### EXERCISE GOAL
Could you set down exactly the lines in the records below between the line holding "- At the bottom" and the line holding "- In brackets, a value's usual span", inclusive?
________________________________________
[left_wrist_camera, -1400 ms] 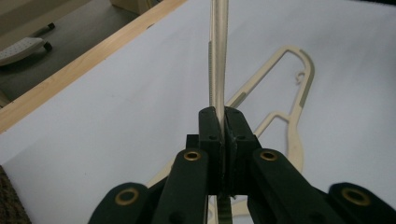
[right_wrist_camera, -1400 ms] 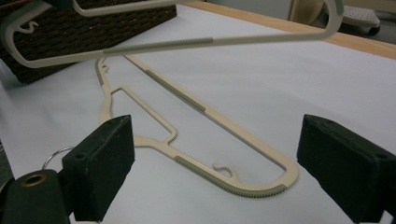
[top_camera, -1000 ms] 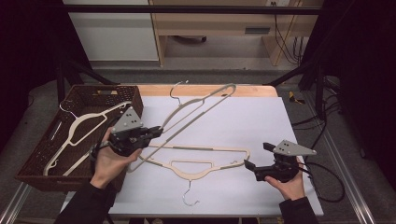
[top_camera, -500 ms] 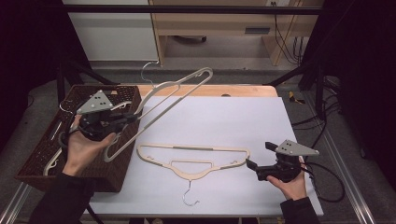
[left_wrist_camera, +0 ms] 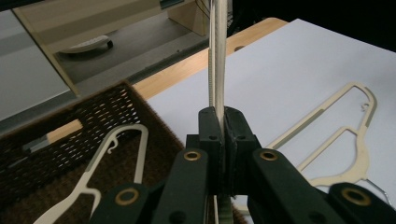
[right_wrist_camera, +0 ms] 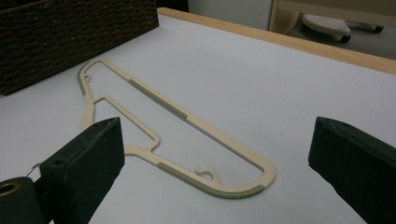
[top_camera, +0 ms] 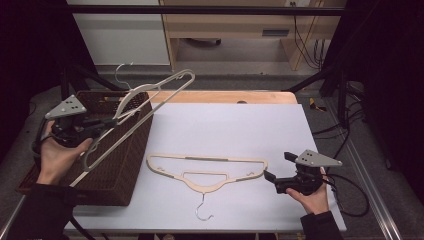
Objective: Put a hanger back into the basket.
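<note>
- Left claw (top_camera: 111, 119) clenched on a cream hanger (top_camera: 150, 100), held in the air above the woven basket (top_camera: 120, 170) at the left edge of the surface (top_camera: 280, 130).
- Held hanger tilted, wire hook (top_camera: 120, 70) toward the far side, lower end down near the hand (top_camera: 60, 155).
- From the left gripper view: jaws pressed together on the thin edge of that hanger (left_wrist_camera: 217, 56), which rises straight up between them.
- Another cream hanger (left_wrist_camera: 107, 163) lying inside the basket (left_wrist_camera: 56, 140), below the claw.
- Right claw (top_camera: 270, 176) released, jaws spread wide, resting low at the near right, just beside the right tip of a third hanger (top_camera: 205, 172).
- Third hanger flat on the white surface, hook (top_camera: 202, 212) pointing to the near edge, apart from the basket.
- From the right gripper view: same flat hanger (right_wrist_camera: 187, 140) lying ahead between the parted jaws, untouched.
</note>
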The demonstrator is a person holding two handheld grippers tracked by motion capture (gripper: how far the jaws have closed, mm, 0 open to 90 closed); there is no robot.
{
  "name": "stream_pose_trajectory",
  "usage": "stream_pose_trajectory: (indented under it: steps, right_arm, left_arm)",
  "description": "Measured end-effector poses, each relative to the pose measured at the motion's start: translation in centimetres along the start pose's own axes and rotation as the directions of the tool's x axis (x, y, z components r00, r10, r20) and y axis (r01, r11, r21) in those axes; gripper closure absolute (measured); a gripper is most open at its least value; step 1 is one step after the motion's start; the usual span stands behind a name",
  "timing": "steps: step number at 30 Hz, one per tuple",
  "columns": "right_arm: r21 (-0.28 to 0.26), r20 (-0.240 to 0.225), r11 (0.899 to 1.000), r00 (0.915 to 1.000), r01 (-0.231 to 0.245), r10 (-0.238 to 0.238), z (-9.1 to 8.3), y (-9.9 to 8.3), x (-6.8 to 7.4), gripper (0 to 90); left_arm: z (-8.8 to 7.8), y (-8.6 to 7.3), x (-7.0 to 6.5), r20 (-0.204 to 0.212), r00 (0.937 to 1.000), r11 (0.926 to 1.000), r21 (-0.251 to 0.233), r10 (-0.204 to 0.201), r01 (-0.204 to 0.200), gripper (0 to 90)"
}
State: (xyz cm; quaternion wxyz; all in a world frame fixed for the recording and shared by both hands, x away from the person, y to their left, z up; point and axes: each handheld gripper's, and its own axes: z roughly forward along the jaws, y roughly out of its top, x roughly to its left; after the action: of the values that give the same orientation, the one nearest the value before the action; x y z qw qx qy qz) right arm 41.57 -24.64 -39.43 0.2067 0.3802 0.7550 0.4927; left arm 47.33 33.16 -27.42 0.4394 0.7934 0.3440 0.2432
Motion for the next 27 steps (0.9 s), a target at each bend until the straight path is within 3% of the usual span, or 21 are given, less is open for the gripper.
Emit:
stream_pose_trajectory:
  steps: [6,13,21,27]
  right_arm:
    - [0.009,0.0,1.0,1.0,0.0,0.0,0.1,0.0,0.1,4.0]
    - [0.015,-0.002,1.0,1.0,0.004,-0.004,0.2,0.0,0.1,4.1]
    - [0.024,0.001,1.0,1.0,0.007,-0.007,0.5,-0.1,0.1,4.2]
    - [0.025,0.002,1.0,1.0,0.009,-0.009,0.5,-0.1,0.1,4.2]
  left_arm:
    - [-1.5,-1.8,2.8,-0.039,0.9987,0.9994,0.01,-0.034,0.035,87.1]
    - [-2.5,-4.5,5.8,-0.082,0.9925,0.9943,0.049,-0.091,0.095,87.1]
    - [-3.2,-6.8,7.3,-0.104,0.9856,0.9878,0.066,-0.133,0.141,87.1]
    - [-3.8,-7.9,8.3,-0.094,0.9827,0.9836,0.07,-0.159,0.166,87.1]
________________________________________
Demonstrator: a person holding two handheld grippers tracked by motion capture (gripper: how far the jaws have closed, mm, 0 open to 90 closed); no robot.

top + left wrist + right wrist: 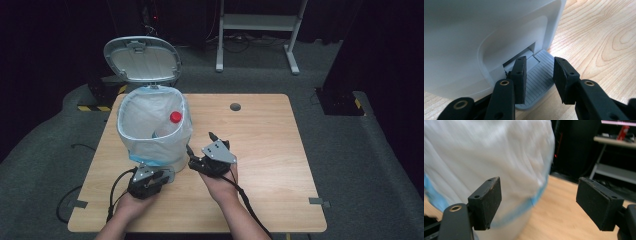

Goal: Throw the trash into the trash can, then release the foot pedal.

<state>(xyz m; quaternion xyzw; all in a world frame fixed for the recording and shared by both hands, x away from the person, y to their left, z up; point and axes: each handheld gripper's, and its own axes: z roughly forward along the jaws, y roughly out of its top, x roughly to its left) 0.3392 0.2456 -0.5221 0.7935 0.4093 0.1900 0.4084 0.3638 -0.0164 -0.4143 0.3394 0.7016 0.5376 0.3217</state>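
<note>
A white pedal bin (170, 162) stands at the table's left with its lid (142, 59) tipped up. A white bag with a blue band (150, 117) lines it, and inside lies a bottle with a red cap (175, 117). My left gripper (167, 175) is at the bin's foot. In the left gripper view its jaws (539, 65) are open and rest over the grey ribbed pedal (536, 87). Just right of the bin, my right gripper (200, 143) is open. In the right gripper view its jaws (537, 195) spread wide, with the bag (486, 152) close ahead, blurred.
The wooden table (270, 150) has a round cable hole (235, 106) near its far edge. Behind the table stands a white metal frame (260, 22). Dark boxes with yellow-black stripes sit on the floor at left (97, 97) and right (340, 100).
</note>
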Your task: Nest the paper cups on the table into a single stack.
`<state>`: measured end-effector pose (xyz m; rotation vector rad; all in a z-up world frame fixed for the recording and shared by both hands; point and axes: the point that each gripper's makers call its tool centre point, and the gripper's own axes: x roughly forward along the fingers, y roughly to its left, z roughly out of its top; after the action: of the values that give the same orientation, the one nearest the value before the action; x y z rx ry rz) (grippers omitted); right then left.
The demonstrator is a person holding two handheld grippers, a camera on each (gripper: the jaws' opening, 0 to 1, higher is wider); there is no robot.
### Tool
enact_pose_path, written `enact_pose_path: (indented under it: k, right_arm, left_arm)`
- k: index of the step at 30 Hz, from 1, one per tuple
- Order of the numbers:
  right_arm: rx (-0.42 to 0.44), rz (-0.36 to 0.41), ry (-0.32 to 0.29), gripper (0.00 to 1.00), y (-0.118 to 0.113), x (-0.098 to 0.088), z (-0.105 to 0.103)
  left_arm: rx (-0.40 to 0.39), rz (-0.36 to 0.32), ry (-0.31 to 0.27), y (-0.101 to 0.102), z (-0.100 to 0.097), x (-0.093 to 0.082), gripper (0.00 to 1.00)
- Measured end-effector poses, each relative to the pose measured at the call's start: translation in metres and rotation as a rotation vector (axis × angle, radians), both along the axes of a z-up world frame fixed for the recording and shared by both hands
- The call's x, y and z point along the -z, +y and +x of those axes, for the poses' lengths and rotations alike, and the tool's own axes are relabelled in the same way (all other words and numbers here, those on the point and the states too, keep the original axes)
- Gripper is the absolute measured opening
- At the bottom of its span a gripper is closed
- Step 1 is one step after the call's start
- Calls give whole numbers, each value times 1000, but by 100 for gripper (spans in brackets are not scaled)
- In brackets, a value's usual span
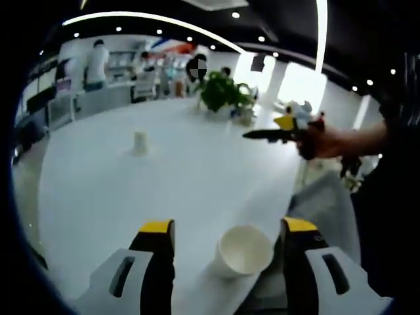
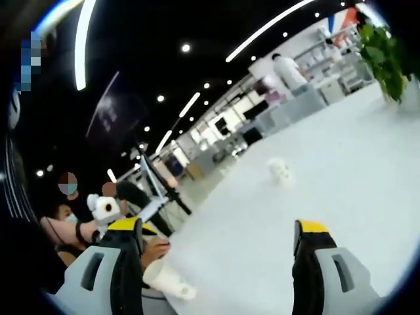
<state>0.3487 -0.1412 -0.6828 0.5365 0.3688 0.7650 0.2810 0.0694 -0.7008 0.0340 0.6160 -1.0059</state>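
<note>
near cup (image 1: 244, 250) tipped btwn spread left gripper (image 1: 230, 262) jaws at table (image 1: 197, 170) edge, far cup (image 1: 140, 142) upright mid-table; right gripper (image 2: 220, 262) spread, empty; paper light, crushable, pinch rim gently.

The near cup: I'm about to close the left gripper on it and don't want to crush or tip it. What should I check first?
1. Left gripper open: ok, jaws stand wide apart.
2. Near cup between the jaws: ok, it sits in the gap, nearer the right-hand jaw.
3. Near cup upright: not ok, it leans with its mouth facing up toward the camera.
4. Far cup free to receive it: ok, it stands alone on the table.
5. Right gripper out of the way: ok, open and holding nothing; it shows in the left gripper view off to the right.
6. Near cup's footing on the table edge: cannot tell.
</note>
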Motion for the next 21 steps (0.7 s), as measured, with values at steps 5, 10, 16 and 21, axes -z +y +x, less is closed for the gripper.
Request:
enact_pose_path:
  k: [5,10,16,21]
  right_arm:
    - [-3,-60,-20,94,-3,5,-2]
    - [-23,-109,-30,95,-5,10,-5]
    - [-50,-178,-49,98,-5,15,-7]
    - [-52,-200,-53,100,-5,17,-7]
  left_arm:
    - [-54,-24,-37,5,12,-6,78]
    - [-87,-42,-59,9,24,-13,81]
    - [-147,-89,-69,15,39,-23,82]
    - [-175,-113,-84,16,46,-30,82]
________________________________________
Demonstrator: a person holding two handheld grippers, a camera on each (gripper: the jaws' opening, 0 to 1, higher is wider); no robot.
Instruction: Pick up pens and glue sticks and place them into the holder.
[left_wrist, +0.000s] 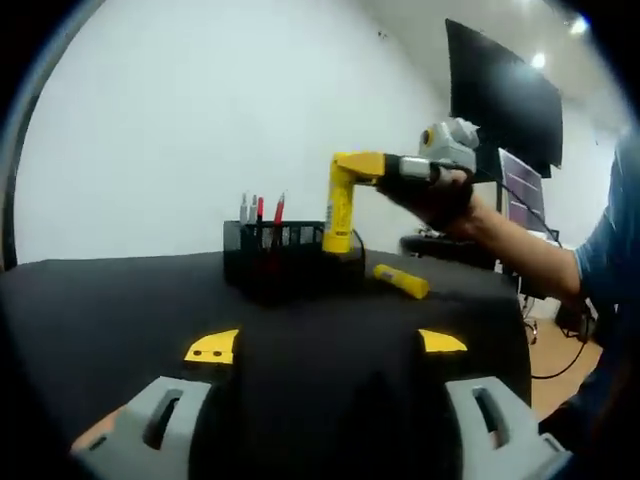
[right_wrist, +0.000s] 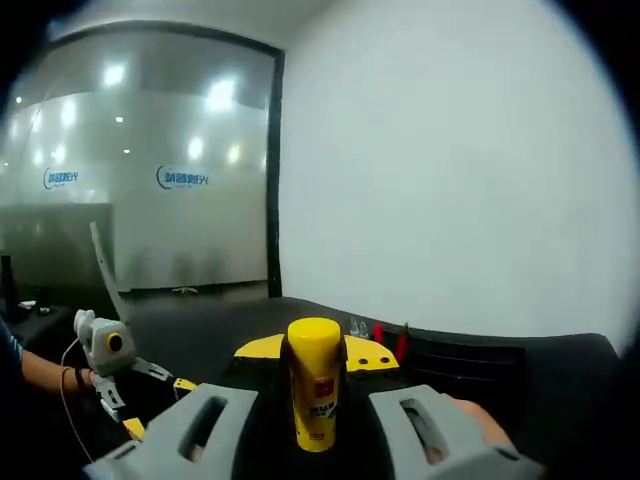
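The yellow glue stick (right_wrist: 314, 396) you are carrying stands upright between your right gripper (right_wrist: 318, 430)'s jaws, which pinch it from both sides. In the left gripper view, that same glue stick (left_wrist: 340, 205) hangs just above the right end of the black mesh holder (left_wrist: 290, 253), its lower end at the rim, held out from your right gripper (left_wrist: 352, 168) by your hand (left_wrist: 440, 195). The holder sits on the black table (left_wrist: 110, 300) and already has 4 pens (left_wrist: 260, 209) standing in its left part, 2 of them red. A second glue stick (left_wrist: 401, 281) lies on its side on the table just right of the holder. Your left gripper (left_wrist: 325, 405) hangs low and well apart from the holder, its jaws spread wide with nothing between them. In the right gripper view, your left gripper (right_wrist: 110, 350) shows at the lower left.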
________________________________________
### FINISHED TASK
- At the bottom of its span a gripper is closed
- Step 1 is one step after the call's start
- Calls give whole numbers, each value times 1000, but by 100 for gripper (spans in brackets are not scaled)
- In brackets, a value's usual span

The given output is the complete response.